Exercise
Give the number of lines in the data that hold the word "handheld", and nothing else.

(Beginning of Information supplied)

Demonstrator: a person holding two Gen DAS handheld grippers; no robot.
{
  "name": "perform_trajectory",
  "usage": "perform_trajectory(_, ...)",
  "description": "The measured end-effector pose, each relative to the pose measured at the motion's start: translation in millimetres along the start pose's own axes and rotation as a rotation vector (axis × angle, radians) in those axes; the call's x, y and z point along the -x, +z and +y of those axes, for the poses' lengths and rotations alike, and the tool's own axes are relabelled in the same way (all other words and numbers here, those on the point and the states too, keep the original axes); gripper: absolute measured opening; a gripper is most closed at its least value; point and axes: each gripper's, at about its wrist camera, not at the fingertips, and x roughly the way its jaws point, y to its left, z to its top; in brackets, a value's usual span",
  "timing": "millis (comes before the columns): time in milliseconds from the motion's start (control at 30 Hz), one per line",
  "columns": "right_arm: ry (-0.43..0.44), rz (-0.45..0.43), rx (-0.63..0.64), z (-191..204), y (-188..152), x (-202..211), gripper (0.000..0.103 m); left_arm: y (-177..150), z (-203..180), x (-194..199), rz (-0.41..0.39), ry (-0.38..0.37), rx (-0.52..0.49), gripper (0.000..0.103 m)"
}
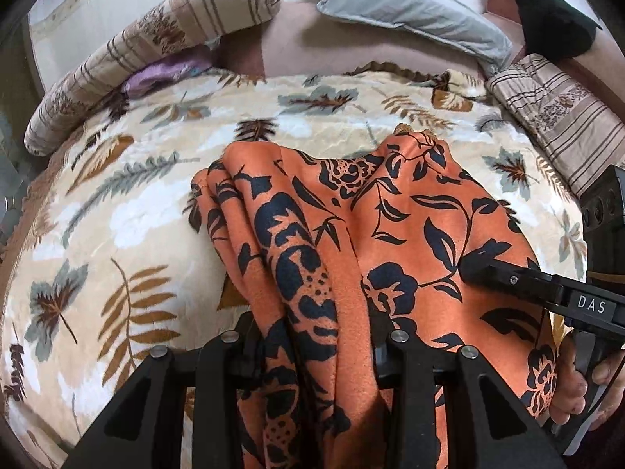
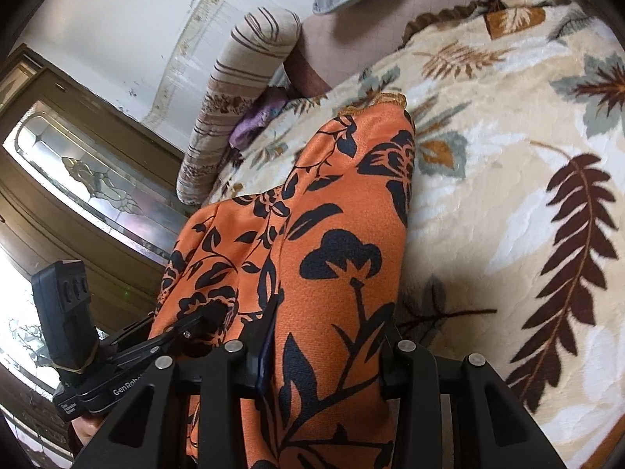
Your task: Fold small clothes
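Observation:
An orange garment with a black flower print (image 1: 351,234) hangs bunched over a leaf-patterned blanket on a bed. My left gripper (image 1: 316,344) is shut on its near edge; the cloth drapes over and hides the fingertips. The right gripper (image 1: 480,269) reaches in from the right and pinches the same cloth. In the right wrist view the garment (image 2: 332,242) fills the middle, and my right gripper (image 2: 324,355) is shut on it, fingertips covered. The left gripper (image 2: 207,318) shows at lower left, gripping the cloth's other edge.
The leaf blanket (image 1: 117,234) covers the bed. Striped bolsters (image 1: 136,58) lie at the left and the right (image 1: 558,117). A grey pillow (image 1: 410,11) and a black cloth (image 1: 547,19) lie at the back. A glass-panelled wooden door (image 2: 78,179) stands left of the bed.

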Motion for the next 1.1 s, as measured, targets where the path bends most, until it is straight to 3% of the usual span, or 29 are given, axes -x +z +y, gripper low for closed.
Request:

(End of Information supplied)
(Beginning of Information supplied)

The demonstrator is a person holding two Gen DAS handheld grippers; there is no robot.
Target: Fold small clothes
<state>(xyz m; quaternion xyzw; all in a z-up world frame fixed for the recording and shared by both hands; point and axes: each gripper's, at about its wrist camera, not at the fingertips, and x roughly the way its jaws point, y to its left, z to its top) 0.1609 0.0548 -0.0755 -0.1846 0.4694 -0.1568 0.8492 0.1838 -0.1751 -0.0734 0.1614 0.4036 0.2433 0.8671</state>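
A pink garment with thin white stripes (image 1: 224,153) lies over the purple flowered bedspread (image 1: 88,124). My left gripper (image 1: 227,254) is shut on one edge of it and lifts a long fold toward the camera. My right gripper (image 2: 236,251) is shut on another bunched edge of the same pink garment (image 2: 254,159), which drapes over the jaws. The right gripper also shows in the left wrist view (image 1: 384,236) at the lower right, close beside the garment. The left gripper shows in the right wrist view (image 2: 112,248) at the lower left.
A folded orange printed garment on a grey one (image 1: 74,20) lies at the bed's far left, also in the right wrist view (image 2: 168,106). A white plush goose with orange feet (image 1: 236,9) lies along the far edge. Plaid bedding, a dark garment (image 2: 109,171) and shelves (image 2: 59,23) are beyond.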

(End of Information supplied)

Reply to the exercise
2